- PRESS RELEASE
ECB announces further steps in supervisory approach to stock of NPLs
11 July 2018
- ECB to address the stock of NPLs by setting bank-specific supervisory expectations for the provisioning of NPLs
- Aim is to achieve same coverage of NPL stock and flow over the medium term
- Bank-specific expectations are guided by individual banks’ current NPL ratio and main financial features in a consistent way across comparable banks
The European Central Bank (ECB) today announced further steps in its supervisory approach for addressing the stock of non-performing loans (NPLs) in the euro area. The approach follows the work that has already been undertaken in this area, namely the banks’ NPL reduction strategies, and the addendum for provisioning for new NPLs. It creates a consistent framework to address the stock of NPLs as part of the supervisory dialogue through bank-specific supervisory expectations aimed at achieving adequate provisioning of legacy NPLs thereby contributing to the resilience of the euro area banking system as a whole.

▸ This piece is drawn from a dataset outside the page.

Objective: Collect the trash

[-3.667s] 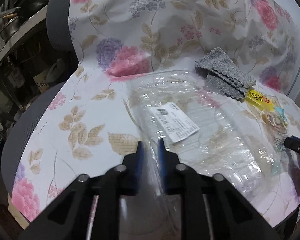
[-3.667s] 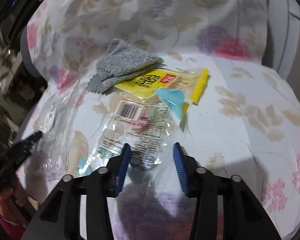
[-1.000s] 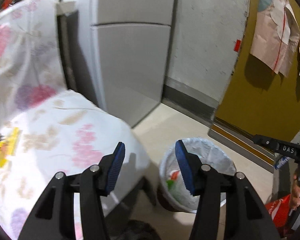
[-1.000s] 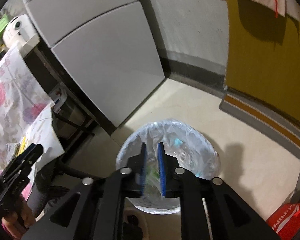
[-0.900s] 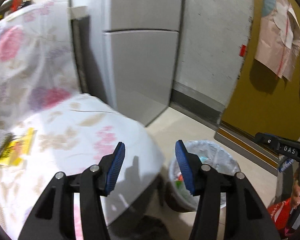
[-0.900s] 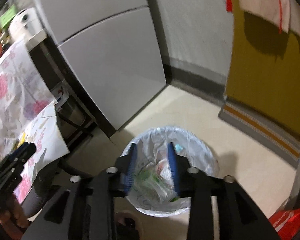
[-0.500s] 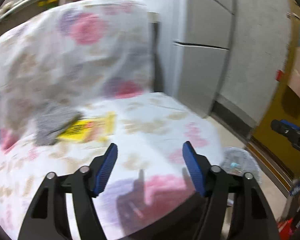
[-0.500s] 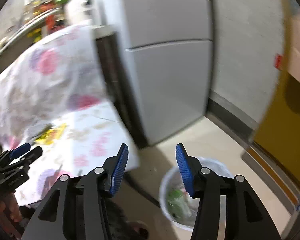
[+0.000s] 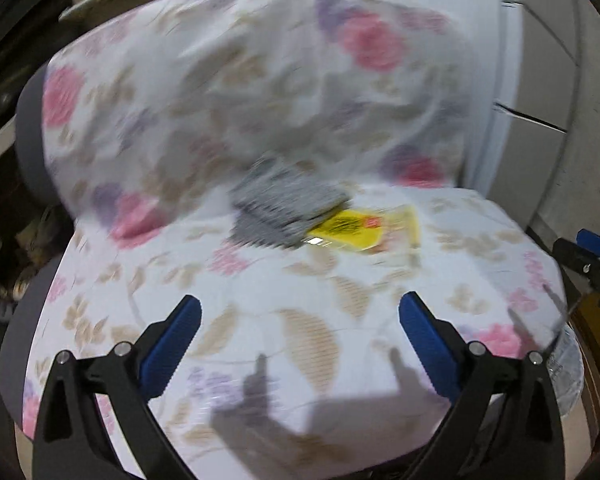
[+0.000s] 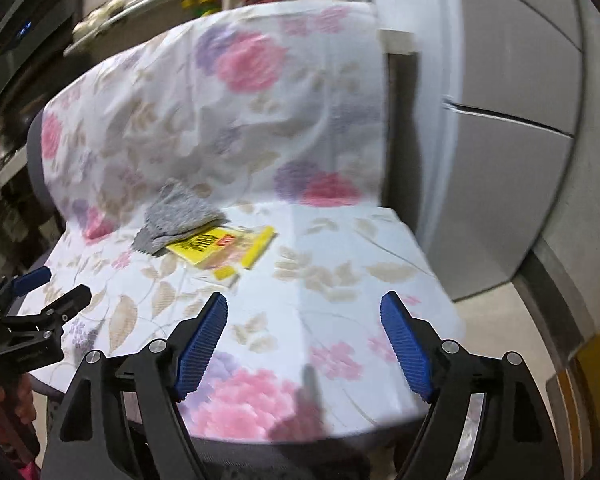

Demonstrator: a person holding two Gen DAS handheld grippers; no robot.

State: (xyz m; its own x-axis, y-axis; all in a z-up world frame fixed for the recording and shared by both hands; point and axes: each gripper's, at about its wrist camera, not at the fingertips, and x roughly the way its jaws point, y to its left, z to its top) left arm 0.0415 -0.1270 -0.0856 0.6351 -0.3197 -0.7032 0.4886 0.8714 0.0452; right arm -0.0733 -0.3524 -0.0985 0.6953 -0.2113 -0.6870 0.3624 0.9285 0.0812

Under this approach ECB Banking Supervision will further engage with each bank to define its supervisory expectations. The bank-specific supervisory expectations are based on a benchmarking of comparable banks and guided by individual banks’ current NPL ratio and main financial features. The aim is to ensure continued progress to reduce legacy risks in the euro area and achieve the same coverage of the stock and flow of NPLs over the medium term.
The decision follows a number of steps taken by the ECB to address the high levels of NPLs in the euro area. In March 2017, ECB Banking Supervision published guidance to banks on NPLs, which provided an effective toolkit for banks when tackling NPLs. As part of the guidance, high NPL banks were required to agree strategies to address NPL stocks. In March 2018, ECB Banking Supervision published an addendum to this guidance that set out supervisory expectations for the provisioning of new NPLs.
The work so far has led to significant progress in reducing NPLs with the NPL ratio of significant institutions decreasing from 8 percent in 2014 to 4.9 percent in Q4 2017. Nevertheless, the current aggregate level of NPLs remains far too high compared to international standards and further efforts are necessary to ensure that the NPL issue in the euro area is adequately addressed.